▸ **WHAT YOU HAVE TO DO**: Your answer should consist of all lines in the listing that hold the word "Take".

▸ **EXTRACTED DATA**:
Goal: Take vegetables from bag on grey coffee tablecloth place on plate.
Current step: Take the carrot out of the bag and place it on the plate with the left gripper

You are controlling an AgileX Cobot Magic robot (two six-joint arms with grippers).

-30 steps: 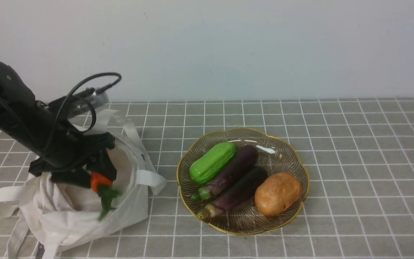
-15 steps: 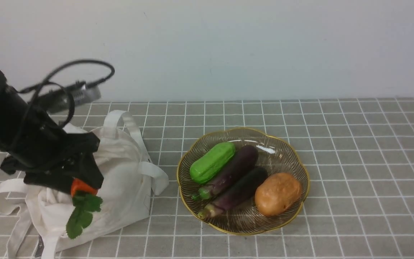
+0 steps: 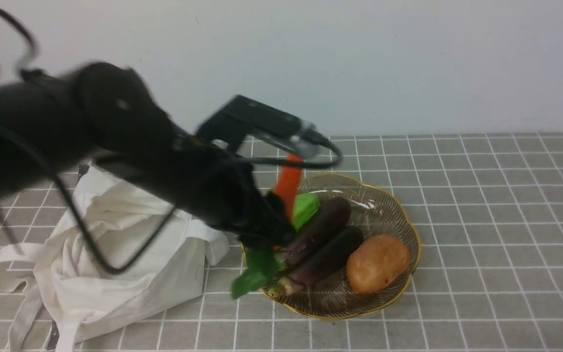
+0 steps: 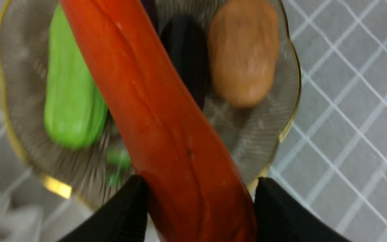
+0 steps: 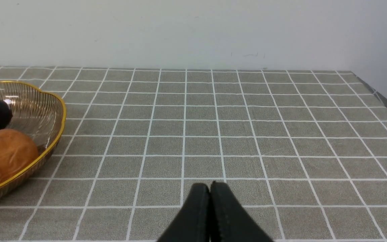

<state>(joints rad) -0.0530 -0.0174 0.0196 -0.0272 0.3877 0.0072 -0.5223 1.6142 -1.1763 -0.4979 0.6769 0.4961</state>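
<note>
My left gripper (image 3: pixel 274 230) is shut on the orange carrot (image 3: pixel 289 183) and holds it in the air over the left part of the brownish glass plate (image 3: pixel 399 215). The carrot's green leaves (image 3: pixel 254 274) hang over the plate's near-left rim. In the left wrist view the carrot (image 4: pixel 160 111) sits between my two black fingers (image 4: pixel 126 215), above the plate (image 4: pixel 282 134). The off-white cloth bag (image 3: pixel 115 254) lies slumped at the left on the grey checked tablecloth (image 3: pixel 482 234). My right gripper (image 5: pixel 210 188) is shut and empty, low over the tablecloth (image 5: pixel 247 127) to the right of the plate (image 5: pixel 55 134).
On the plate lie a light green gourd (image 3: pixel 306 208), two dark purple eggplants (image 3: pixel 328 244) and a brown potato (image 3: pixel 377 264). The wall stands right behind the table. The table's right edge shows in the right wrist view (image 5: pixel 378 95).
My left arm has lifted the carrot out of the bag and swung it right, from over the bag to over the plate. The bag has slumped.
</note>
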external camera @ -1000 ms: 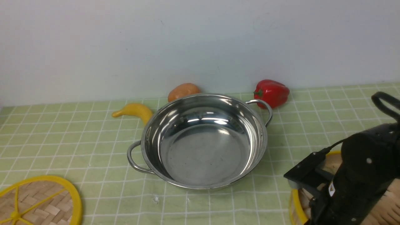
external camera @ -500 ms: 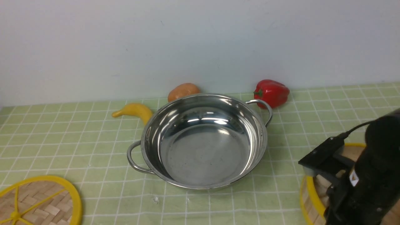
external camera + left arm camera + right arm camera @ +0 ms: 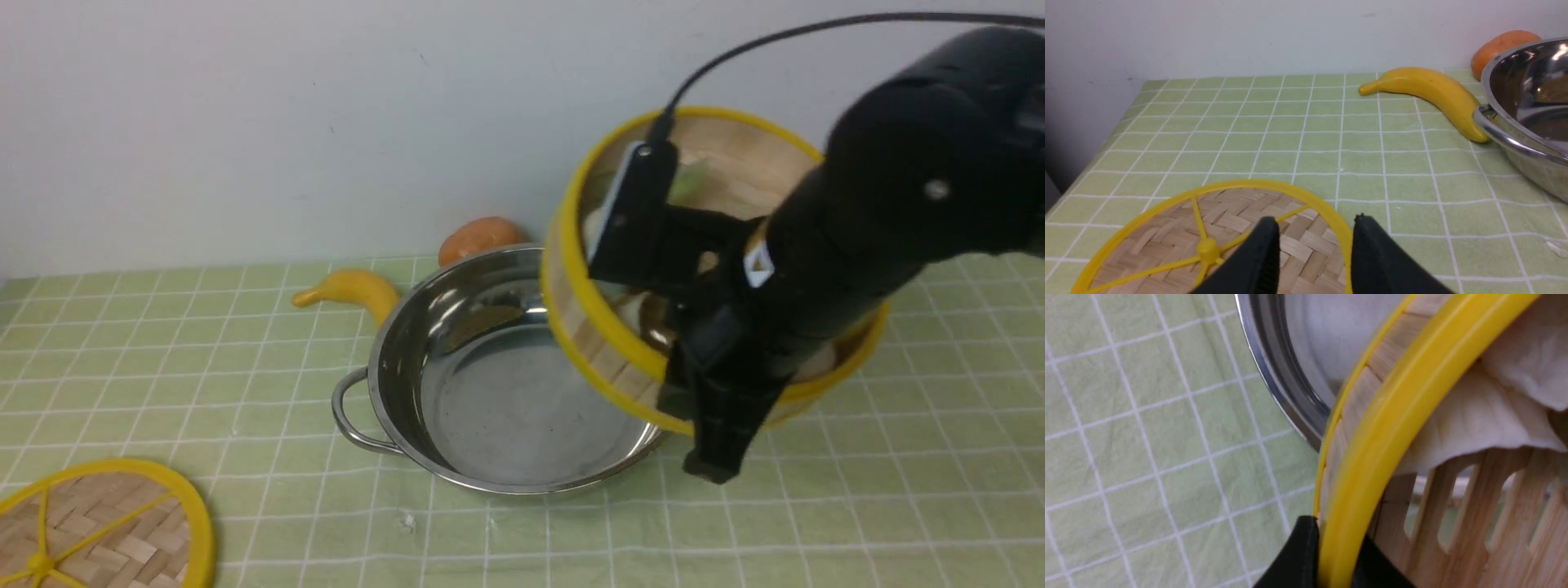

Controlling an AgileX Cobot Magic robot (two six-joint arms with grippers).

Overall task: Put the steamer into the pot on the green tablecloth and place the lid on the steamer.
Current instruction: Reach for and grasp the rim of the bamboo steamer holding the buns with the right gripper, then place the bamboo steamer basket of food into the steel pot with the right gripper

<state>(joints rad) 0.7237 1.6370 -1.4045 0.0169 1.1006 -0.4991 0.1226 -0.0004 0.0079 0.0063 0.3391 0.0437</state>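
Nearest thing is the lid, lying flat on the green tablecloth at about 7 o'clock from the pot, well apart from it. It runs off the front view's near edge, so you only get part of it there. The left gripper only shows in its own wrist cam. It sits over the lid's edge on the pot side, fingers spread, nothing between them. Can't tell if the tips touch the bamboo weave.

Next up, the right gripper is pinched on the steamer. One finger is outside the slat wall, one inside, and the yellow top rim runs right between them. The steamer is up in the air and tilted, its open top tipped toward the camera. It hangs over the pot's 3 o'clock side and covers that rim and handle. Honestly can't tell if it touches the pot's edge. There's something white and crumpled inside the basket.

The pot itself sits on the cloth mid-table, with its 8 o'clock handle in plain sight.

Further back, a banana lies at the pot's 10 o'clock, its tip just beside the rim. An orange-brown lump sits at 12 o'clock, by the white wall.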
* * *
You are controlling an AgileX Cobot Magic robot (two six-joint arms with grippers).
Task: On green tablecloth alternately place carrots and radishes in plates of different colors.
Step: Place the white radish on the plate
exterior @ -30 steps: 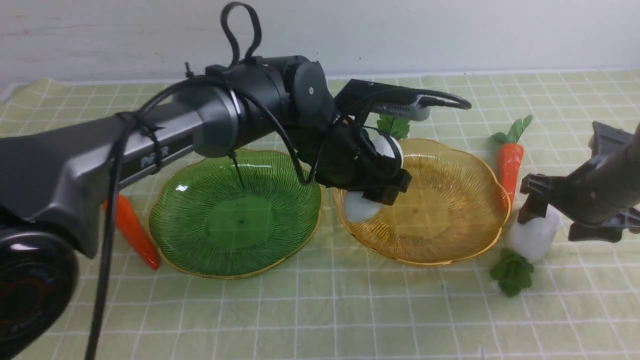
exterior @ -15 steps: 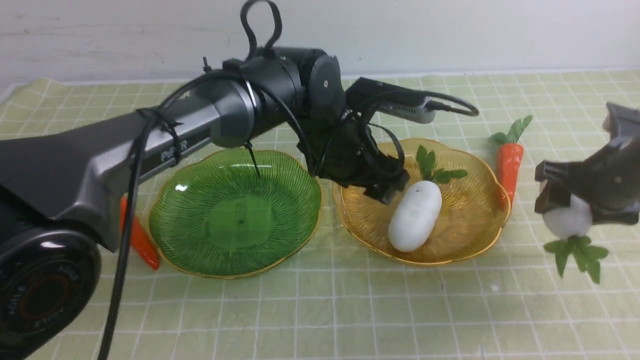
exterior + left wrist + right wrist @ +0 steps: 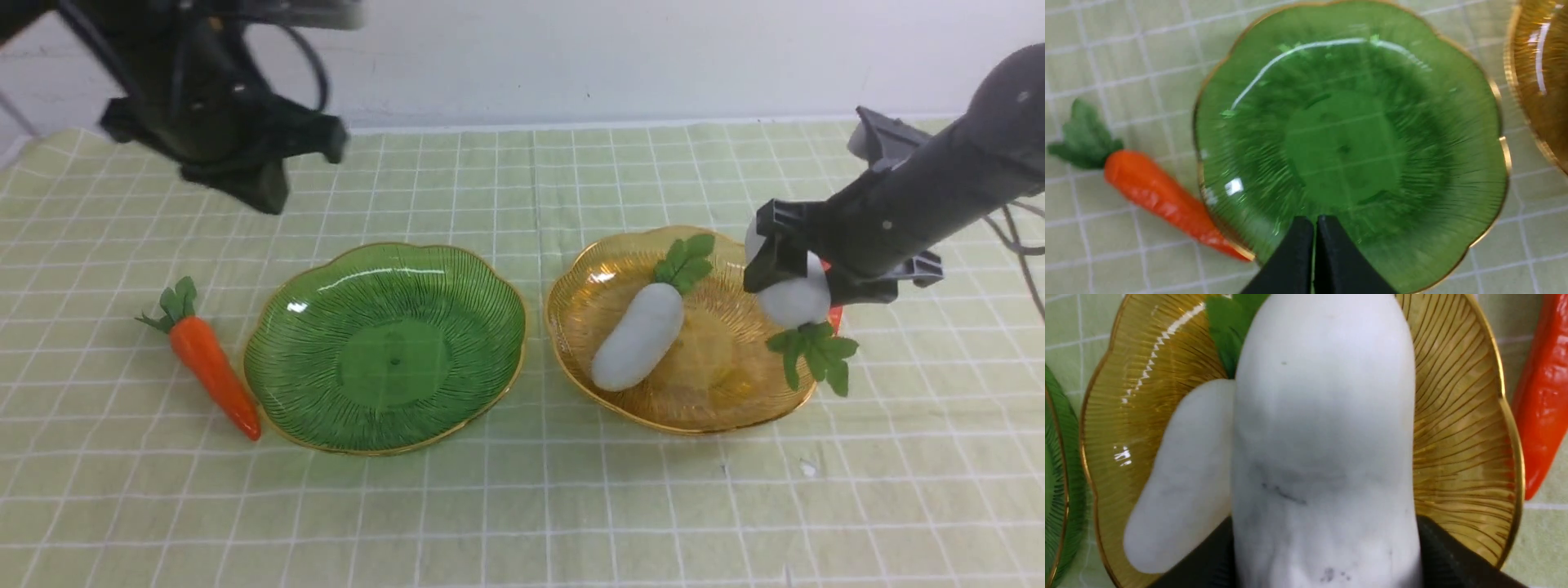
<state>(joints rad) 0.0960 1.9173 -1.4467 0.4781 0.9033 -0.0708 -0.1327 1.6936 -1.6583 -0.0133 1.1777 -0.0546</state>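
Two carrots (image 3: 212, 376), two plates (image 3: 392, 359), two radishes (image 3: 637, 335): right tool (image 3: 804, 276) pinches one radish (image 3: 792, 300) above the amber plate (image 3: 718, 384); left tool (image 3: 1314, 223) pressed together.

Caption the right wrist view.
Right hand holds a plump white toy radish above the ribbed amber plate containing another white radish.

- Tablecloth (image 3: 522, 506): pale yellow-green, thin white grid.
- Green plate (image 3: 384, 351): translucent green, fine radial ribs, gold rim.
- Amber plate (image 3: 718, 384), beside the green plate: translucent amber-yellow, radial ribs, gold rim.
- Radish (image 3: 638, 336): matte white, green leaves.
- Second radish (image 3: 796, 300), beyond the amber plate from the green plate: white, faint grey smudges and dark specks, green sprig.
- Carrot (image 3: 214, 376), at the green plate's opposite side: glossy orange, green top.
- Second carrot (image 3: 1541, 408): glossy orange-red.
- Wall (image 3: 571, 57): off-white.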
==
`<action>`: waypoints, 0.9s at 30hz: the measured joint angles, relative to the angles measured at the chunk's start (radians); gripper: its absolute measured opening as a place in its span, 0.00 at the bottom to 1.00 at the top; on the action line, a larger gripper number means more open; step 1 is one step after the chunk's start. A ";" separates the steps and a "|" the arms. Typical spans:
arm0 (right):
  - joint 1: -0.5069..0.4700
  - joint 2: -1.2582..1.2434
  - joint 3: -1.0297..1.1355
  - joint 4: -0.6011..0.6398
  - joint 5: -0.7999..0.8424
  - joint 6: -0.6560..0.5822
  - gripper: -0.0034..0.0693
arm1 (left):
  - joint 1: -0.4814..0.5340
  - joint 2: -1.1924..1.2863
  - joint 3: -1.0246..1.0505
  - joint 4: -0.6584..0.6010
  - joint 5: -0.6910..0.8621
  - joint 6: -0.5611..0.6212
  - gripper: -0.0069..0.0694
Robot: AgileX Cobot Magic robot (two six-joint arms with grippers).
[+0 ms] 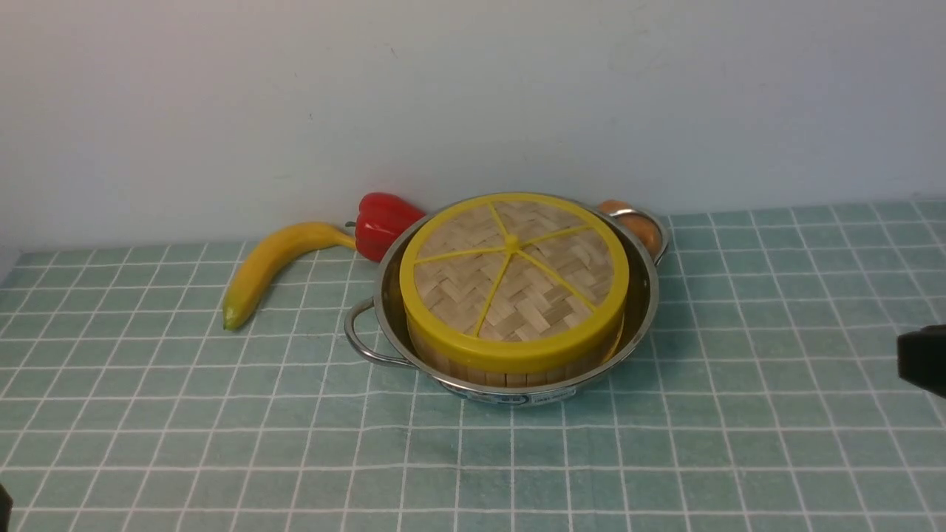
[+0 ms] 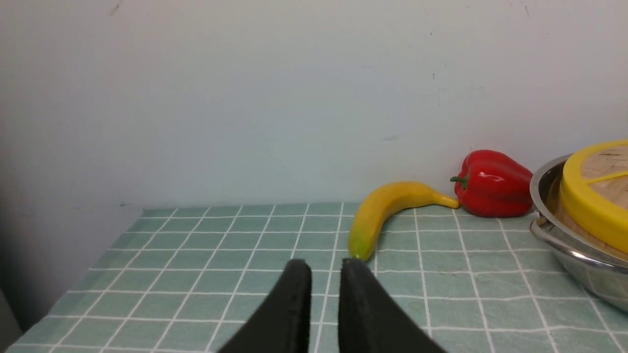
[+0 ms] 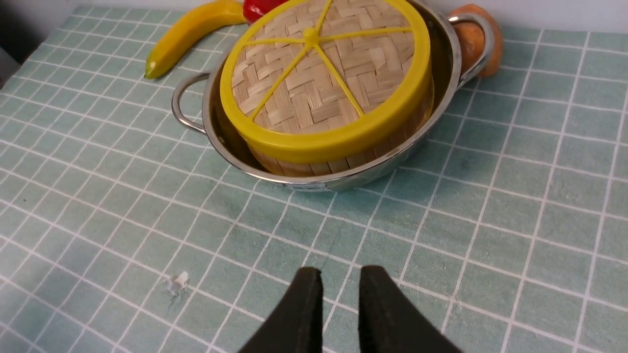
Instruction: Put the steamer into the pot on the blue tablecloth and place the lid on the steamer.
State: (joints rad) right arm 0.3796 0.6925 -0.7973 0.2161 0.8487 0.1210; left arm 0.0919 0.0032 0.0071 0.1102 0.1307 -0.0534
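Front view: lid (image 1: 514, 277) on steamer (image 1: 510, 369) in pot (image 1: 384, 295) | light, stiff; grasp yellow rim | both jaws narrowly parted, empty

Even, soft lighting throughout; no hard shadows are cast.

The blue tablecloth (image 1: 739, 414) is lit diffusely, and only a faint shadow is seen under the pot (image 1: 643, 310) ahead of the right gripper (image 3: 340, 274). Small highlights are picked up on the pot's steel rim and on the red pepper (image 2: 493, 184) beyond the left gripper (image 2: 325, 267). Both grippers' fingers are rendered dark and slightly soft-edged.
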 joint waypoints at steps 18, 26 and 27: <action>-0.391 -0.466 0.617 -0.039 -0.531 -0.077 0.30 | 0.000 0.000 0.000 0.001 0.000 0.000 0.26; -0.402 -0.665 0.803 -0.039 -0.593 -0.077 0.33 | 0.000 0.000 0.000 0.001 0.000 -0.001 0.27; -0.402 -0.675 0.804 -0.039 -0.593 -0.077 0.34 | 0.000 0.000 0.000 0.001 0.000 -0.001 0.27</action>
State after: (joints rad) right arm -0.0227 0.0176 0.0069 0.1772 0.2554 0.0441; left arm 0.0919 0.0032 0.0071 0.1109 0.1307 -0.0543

▸ **WORKED SOLUTION**:
Goal: Take vegetables from bag on grey coffee tablecloth place on plate.
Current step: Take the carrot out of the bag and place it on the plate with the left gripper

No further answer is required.